Struggling Borrowers Under 30 Face Delinquencies, Yet Lenders Continue to Approve Them
Rising Delinquency Rates Among Younger Car Buyers
The average transaction price for a new vehicle in June 2025 reached $48,907, a 1.2% increase compared to the same month in 2024. This rise in vehicle prices contributes to the growing delinquency rates among Generation Z (Gen Z) and Millennial car buyers.
Despite the challenges, dealers can breathe a sigh of relief as Gen Z and Millennials still have a lot of access to credit. However, these younger buyers are facing higher delinquency rates, influenced by factors such as high average loan balances, rapid loan growth, and perhaps less matured credit management skills.
In the first quarter of 2025, Gen Z and Millennials had 60+ days past due delinquency rates of 1.93% and 1.98%, respectively, slightly elevated compared to older age groups. Millennials now carry the highest average new auto loan balance, over $30,000, which can strain their repayment ability.
Gen Z's auto loan activity is growing fast, indicating more exposure to credit risk among younger buyers. On the other hand, Millennial loan balances grew by only 1.7% in the first quarter of 2025, slower than in the same quarter in 2024.
Affordability, including available inventory within an appropriate price range, is cited as the "big one" contributing factor to the drop in younger buyer registrations. The share of new-vehicle registrations by adults aged 18 to 34 fell from 12% in the first quarter of 2021 to 9.9% in the first two quarters of 2025.
However, it's important to note that younger buyers typically improve budgeting and credit use as they age and gain income, leading to reduced delinquency over time. Economic and market conditions also play a role in these higher delinquency rates. The broader US auto loan market has seen rising delinquency and default rates recently.
Longer loan terms, growing in popularity to manage higher sticker prices, imply borrowers stay “upside-down” (owing more than the car’s value) longer, which can increase refinance needs and default risks. Factors like used-vehicle price declines and economic weaknesses in certain regions also increase credit risk.
Before the pandemic, the average delinquency rate was around 1.4%. While specific historical delinquency rates for Gen Z and Millennials pre-pandemic are not detailed explicitly, the overall auto loan delinquency landscape worsened when used-vehicle prices retreated from pandemic highs. This eroded collateral values that earlier buffered credit risk.
Despite these challenges, lenders are still willing to lend to Gen Z and Millennials, with Gen Z accounting for the lowest new account balance at 15.1%. Millennials accounted for the highest new auto loan account balance overall at 33.9% of the total balance of $173.7 billion in the fourth quarter of 2024.
As Gen Z and Millennials mature, they are expected to learn to manage their credit better, and their delinquency rates will go down. Gen X consumers had delinquency rates of 1.42% in the first quarter of 2025, and Baby Boomers had the lowest at 0.87%.

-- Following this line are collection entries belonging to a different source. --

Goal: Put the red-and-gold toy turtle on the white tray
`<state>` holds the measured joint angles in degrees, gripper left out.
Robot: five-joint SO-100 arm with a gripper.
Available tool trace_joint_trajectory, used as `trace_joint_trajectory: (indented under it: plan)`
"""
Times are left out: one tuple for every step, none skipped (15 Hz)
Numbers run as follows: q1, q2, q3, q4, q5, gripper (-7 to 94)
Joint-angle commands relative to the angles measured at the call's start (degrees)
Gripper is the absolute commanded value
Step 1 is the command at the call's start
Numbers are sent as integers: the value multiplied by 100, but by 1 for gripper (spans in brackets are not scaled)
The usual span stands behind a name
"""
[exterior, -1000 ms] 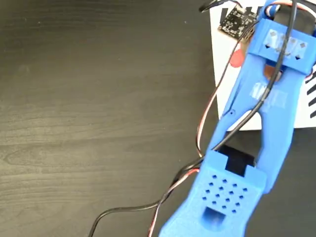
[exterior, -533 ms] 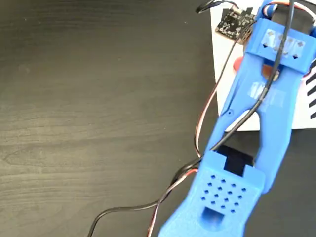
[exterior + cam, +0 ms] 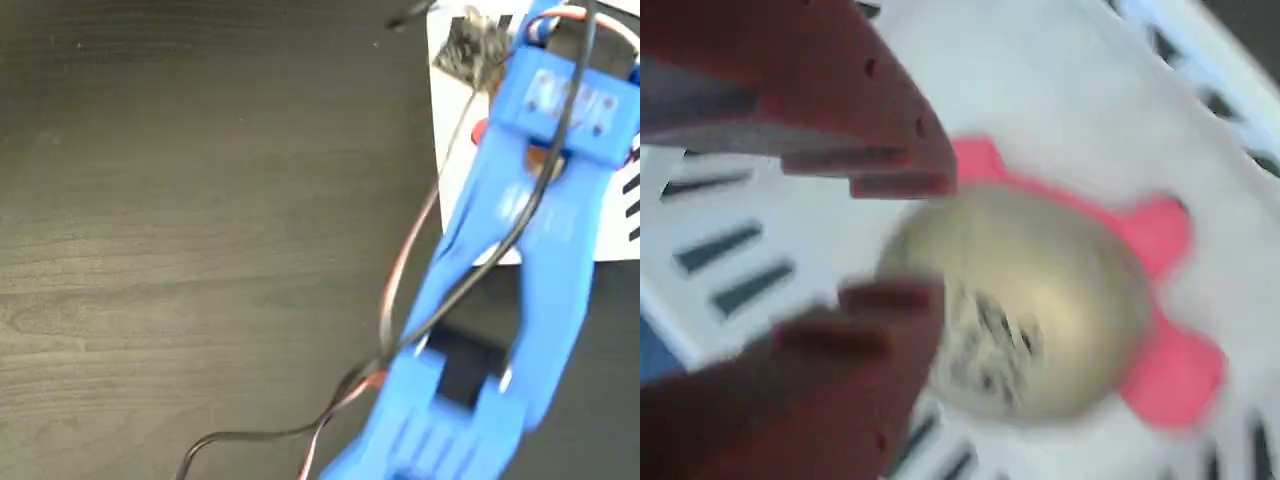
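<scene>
Dark wood-grain table [image 3: 200, 250] | white tray [image 3: 1060, 110] under turtle [image 3: 1040, 300] | end effector [image 3: 895, 240] released

The arm [image 3: 520, 250] is bright blue printed plastic with long flat links; black, red and white cables [image 3: 400, 300] trail along it, and a small dark circuit board [image 3: 468, 45] sits near its far end; its fingers [image 3: 870, 130] are dark red, stepped and pin-holed

The fixed view looks straight down from high above the end effector onto the dark worktop [image 3: 180, 220], while the wrist view sits close behind the end effector [image 3: 895, 235]; both share the white tray [image 3: 455, 150].
</scene>
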<state>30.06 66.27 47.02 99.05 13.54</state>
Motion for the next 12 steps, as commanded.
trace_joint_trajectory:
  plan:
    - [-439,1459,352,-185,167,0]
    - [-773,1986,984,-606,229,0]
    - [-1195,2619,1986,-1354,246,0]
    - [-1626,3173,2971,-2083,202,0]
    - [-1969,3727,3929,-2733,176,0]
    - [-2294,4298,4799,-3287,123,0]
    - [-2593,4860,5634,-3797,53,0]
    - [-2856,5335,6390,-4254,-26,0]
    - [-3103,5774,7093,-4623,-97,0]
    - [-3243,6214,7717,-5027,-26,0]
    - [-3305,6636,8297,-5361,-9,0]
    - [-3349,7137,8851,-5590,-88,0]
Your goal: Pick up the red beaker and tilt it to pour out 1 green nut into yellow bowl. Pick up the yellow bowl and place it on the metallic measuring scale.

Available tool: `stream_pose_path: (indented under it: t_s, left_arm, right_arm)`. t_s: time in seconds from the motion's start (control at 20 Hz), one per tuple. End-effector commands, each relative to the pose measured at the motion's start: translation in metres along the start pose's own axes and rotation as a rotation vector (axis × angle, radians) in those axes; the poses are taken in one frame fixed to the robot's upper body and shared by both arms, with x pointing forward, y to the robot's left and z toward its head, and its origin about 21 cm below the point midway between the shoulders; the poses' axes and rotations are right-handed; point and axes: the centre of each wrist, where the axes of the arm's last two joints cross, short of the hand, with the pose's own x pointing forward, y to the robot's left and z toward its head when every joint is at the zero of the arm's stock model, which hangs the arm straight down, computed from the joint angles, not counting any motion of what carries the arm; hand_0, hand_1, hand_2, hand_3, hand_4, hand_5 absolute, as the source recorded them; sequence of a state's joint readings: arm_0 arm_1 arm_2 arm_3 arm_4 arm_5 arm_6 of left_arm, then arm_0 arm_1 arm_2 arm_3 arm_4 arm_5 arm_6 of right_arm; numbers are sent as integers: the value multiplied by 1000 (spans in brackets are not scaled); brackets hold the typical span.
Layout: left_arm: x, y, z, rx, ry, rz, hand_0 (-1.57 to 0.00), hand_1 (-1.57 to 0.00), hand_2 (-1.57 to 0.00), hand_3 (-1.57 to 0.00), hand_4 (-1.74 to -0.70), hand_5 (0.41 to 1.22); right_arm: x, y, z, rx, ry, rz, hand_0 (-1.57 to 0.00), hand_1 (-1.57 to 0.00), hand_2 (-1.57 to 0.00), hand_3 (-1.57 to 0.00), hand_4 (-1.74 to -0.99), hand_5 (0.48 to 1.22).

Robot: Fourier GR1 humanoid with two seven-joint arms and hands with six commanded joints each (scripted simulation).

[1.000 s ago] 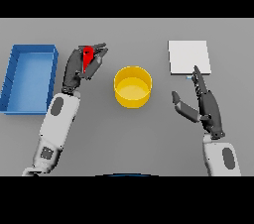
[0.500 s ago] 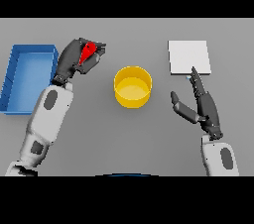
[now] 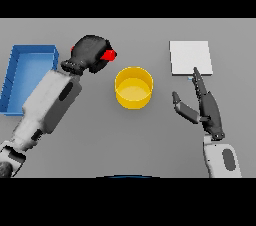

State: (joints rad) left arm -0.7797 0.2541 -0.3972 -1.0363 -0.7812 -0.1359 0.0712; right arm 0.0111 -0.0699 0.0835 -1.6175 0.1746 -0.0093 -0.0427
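My left hand is curled round the red beaker, of which only a small red part shows past the fingers. It hangs above the table just left of the yellow bowl, which stands at the table's middle. No green nut shows in the bowl or the beaker. The metallic measuring scale, a pale square plate, lies at the back right. My right hand stays open in front of the scale, right of the bowl.
A blue bin stands at the left edge of the table, behind my left forearm.
My left hand has lifted the red beaker and carried it right toward the bowl, turning so the hand now covers most of it. The right hand has hardly moved.
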Motion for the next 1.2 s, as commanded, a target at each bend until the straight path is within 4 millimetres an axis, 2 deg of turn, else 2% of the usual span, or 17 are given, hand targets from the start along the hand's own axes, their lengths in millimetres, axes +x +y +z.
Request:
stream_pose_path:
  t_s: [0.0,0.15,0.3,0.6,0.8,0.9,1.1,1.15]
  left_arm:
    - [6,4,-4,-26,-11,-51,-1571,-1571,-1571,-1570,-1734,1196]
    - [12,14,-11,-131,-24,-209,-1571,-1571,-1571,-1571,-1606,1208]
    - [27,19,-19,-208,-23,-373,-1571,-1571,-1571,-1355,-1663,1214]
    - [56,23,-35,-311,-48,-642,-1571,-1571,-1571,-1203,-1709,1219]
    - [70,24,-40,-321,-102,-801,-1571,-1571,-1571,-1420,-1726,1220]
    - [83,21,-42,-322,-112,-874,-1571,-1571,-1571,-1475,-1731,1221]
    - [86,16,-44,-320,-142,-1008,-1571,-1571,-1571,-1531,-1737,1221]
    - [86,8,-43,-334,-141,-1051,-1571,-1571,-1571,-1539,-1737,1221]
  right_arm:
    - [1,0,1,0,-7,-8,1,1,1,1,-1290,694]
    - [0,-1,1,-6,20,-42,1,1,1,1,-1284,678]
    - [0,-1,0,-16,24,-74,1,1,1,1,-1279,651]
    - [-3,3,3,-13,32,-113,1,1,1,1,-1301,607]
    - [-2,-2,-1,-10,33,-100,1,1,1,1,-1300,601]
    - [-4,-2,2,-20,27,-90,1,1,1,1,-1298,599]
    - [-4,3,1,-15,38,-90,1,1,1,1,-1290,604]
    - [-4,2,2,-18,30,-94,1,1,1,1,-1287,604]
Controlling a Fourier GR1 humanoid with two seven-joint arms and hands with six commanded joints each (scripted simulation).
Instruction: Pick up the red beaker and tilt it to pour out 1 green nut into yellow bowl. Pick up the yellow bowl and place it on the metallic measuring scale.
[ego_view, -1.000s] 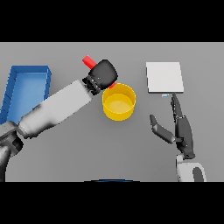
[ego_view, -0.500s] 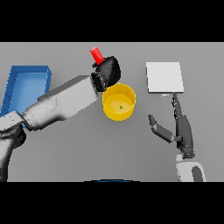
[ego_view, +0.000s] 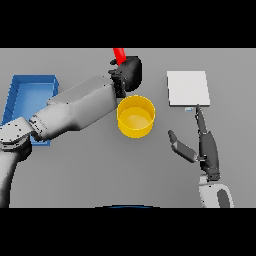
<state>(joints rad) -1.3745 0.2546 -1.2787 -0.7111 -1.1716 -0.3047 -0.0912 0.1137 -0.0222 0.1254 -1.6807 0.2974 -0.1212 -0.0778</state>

By 2022, Gen Z's 60+ days past due delinquency rates were 1.57%, Millennials were 1.41%, Gen X was 1.01%, and Baby Boomers were 0.63%. Despite the higher delinquency rates, dealers should remain confident in the creditworthiness of Gen Z and Millennial buyers, as they continue to demonstrate an interest in insurance and F&I add-ons.
[1] Source: CarGurus, Q1 2025 Auto Finance Report [3] Source: Experian, Q1 2024 and Q1 2025 State of the Automotive Finance Market Reports
- Stepping into the realm of personal-finance, the increasing car delinquency rates among Gen Z and Millennial buyers can influence the investment strategies of finance institutions dealing with real-estate and other assets, particularly those that offer loans, considering the growing credit risks associated with these younger generations.
- To diversify their investing portfolio, finance experts might consider focusing more on established age groups like Gen X and Baby Boomers, who exhibit lower delinquency rates compared to Gen Z and Millennials, and might be more reliable borrowers in the volatile auto loan market.